Avanzar por el desierto, desprendiéndose de dos manos adultas: el costumbrismo (para qué) y la percepción rulfiana (ya no). ¿Por dónde? Por el camino de la frase, la construcción “a partir del sonido” de una prosa que florece como piedra bajo el sol abrasador y deslumbrante del desierto, pero también en la gran ciudad, insensible y expulsiva: sus dos ciclos narrativos.

Hace dos años le hice a Sada una entrevista pública en Puebla por su novela Casi nunca, Premio Herralde 2008. Tras un cuarto de siglo desechando versiones y arrancando de cero cada vez, la novela encontró el tono exacto para contar una historia de amor ambientada en el México de los años ‘40. Era su vuelta narrativa al “ciclo del desierto” con una historia familiar, después de escribir tres novelas ambientadas en el Distrito Federal. En esa charla, Sada expuso que en la literatura mexicana hay “grandes técnicos que saben armar una novela, ser episódicos, poner a los personajes, pero no rompen con nada. Hay una especie de miedo expresivo y una inercia hacia lo convencional. Si voy a escribir novelas no quiero acoplarme a lo que ya se ha dicho, entiendo que hay una realidad que es urgente, pero también entiendo que la realidad también puede ser un sueño”.

Su reticencia a formular personajes paradigmáticos o armar tramas de alta complejidad (aunque en Porque parece mentira... las tramas se multiplican y hay más de noventa personajes) ha sido vista por la crítica como un efecto derivado del trabajo minucioso en el círculo de la frase. El modo de intervenirla, de asediarla con un despliegue retórico cuya modulación es siempre diferente y cuyo fin es crear nuevos sentidos en plena incertidumbre y atenerse a los sonidos singulares de una lengua menor, demora y anula la adhesión rápida del lector que busca confirmarse en lo que lee. Sada, consciente de esta tensión, fue trabajando su prosa desvinculando a la frase de la regularidad rítmica de los poemas clásicos, aligerando las tramas o la tensión dramática sin resignar por eso la música en el oído del lector. Algo así como un repliegue estilístico, última demostración de fuerza de una literatura que no se somete al mercado editorial y a la vez diseña su espacio en él, fortaleciéndose en aquello que éste desdeña: los malabares de una prosa cortada, digresiva, alterada en su comunicabilidad.

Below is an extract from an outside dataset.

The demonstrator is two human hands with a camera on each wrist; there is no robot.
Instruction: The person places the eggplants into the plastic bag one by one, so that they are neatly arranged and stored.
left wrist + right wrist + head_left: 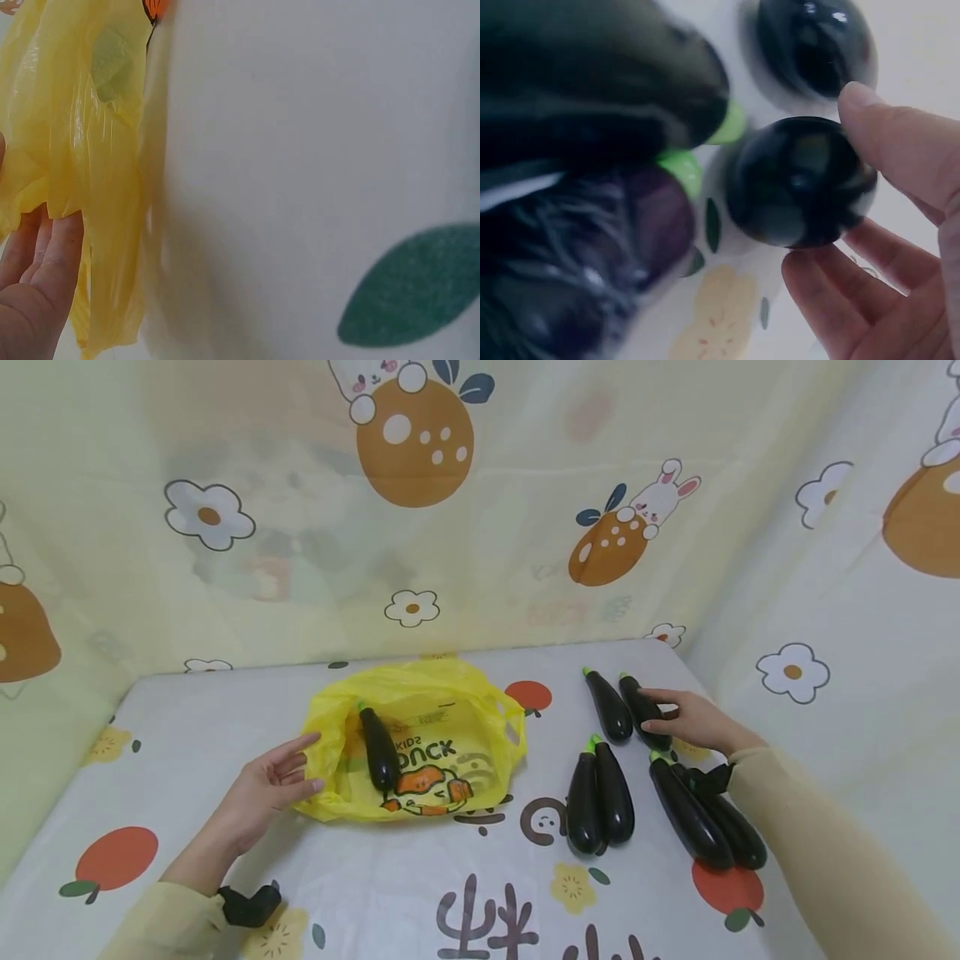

Que no a los personajes emblemáticos, entonces. A modo de ejemplo veamos qué queda de Jesús Malverde, el patrono de los narcotraficantes, en la perspectiva de un narrador como Sada: “Se le decía así (Malverde) porque siempre se envolvía en hojas de plátano para hacer sus trastadas, además el forro le hubo de servir, en principio, para esconderse ente matorros y chiribitales. Aquella masa humana, ¡y vegetal!, era el ¡Malverde!, algo así como un estigma demoníaco que por ahí venía”.

Al contrario de otros escritores, Daniel Sada buscó preservar su obra de cualquier explicación, propia o ajena. No se inmutó cuando Roberto Bolaño lo comparó con Lezama ni cuando Harold Bloom, al recibir el Premio Alfonso Reyes hace ocho años, lo mencionara como uno de los escritores actuales destacados. Y logró, como pocos, inmiscuirse en el mercado literario y tomarse su tiempo ahí, entre novela y novela, para ir ajustando una obra que lograse entretener sin despojarse de su densidad lírica, y entretenerse él en la fragua de una lengua popular con deslices barrocos, o al revés. Una obra hecha de “algunos calambures y algunos chivateos con tramas y subtramas”, nada más para envolvernos “pasitamente con el humus de la gracia”.

El próximo año, la editorial Anagrama publicará El lenguaje del juego, una novela que alcanzó a entregar antes de “adelantarse”, como suelen decir en su tierra, refiriéndose a la muerte de un ser querido. Daniel Sada se nos fue –se nos adelantó– el 18 de noviembre de este año, el mismo día que era galardonado con el Premio Nacional de Ciencias y Artes de México.